*EXERCISE:* Report the count of lines in the entries below that contain "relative", and leave out everything else.

*EXCERPTED DATA:*

────────────────────────────────────────

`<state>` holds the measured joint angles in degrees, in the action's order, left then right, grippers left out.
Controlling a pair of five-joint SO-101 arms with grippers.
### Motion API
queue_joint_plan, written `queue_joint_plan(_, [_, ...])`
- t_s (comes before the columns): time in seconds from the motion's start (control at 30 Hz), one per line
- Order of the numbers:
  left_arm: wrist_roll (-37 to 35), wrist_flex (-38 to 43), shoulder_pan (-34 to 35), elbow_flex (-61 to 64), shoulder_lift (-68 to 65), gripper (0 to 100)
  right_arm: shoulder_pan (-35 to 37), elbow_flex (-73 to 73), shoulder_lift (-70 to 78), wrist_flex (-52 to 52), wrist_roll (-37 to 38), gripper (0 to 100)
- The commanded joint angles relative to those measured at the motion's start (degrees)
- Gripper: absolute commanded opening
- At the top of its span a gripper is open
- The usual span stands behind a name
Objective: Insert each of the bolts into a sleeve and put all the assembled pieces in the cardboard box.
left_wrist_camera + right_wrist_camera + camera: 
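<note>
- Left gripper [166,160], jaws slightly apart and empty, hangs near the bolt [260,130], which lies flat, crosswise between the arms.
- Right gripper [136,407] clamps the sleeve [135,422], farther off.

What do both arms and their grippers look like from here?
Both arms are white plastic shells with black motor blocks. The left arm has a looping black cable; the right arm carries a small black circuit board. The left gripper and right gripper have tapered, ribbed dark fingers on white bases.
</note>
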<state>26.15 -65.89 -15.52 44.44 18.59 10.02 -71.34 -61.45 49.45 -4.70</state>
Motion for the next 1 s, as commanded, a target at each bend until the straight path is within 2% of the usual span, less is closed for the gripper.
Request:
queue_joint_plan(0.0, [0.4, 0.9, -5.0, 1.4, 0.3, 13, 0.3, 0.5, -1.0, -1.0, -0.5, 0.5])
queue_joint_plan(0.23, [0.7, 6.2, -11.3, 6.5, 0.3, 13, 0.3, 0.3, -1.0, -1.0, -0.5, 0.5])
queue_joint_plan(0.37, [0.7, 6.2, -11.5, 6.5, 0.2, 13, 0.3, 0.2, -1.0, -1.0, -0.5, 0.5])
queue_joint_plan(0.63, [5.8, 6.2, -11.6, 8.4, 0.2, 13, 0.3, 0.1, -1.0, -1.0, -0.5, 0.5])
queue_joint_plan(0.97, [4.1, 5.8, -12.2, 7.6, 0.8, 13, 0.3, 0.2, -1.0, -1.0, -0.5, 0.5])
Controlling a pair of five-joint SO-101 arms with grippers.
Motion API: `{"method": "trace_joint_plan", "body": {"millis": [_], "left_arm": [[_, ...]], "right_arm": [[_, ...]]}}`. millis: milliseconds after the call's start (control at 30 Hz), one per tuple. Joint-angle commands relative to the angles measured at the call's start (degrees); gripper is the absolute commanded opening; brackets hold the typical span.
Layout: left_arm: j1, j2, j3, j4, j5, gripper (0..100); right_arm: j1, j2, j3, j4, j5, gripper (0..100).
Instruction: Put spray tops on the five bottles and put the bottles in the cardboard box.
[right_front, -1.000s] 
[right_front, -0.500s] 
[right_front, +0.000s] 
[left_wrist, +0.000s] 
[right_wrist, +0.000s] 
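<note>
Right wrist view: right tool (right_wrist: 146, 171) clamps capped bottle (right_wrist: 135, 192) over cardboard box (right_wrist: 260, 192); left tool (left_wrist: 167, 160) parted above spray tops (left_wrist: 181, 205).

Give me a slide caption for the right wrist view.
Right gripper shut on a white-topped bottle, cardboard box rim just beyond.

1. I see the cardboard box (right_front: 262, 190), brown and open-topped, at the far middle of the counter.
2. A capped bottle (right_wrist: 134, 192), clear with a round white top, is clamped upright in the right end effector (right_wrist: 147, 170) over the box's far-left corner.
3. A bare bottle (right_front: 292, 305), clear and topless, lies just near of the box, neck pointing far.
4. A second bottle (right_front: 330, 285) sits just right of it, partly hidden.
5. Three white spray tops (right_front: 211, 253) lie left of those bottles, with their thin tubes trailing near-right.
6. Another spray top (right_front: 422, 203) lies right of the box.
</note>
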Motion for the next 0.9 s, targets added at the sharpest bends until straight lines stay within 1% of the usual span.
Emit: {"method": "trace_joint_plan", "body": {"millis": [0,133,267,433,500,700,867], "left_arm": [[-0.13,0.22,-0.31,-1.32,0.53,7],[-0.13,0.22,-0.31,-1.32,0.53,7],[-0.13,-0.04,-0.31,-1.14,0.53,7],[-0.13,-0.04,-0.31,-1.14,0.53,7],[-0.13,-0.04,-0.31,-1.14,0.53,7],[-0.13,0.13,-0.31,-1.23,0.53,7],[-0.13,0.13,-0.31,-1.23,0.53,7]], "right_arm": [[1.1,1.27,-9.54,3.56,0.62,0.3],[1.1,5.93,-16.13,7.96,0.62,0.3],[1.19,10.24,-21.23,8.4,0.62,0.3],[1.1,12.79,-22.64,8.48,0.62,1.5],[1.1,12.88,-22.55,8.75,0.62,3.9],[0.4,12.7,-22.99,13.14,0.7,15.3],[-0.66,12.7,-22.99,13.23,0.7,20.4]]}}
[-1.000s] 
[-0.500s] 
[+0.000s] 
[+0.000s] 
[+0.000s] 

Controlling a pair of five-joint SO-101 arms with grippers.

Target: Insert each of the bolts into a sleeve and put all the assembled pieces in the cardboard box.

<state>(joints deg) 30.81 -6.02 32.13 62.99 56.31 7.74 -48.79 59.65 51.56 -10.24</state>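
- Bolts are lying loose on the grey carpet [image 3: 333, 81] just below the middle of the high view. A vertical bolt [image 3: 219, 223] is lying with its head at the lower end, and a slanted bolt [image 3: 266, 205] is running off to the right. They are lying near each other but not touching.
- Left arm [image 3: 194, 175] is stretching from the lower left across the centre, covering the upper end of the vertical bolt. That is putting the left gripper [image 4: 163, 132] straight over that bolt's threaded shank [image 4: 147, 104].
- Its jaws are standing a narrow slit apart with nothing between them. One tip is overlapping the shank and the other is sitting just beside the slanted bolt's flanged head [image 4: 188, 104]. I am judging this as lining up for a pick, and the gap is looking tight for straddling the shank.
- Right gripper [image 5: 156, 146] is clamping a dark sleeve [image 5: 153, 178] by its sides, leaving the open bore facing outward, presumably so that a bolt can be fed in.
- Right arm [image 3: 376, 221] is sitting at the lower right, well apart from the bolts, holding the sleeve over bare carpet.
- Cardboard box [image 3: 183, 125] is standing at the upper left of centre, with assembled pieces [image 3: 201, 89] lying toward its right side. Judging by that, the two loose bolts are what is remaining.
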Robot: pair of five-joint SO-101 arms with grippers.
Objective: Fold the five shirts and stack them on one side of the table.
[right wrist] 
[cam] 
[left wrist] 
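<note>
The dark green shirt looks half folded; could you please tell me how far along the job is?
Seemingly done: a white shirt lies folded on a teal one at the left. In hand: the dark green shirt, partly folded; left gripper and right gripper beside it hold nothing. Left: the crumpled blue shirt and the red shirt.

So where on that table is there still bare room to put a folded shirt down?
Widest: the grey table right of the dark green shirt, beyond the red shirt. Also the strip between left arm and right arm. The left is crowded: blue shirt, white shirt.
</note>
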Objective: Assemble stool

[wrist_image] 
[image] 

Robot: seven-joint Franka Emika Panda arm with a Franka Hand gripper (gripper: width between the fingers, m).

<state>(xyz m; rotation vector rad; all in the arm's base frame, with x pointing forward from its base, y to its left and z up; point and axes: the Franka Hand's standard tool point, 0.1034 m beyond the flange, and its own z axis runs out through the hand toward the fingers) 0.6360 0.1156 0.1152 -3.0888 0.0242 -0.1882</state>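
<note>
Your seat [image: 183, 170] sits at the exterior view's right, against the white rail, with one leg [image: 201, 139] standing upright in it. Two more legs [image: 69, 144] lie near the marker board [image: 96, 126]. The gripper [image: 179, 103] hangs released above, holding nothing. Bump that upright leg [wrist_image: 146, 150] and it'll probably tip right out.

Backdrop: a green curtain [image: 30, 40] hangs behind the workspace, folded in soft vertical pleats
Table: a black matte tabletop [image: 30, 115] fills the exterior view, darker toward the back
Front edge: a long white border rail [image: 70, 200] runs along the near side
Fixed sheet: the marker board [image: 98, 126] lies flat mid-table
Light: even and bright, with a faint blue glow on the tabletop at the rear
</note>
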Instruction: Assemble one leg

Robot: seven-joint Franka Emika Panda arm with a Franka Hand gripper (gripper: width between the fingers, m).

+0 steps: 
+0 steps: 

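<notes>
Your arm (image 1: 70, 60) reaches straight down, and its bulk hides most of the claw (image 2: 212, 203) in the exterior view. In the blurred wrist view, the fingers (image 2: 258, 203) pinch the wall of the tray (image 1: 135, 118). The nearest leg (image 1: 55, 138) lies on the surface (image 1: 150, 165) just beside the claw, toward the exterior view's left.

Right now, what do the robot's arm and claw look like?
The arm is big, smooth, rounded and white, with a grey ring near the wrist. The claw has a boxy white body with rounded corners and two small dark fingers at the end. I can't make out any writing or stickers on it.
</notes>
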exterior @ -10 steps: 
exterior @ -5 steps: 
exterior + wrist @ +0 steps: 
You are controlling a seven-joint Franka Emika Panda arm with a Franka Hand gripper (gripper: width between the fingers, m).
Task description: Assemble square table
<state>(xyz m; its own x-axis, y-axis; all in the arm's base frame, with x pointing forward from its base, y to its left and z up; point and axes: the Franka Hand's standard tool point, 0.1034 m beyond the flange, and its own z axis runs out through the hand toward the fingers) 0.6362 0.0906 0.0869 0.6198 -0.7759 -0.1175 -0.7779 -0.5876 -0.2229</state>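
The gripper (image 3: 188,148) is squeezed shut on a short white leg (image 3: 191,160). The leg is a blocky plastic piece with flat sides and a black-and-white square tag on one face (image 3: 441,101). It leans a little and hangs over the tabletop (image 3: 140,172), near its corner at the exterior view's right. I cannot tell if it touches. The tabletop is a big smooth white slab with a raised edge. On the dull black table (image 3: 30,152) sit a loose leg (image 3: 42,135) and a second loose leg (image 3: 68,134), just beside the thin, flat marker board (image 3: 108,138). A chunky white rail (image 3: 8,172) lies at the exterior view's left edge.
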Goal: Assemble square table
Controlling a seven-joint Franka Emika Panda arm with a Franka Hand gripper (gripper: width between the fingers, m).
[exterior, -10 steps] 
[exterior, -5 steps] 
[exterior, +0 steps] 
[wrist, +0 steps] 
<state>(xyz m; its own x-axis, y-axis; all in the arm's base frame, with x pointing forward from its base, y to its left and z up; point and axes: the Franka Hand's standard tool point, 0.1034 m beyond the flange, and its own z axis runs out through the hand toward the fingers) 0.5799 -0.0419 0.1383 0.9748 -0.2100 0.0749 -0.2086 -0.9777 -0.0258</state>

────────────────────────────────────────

*SOLUTION:* 2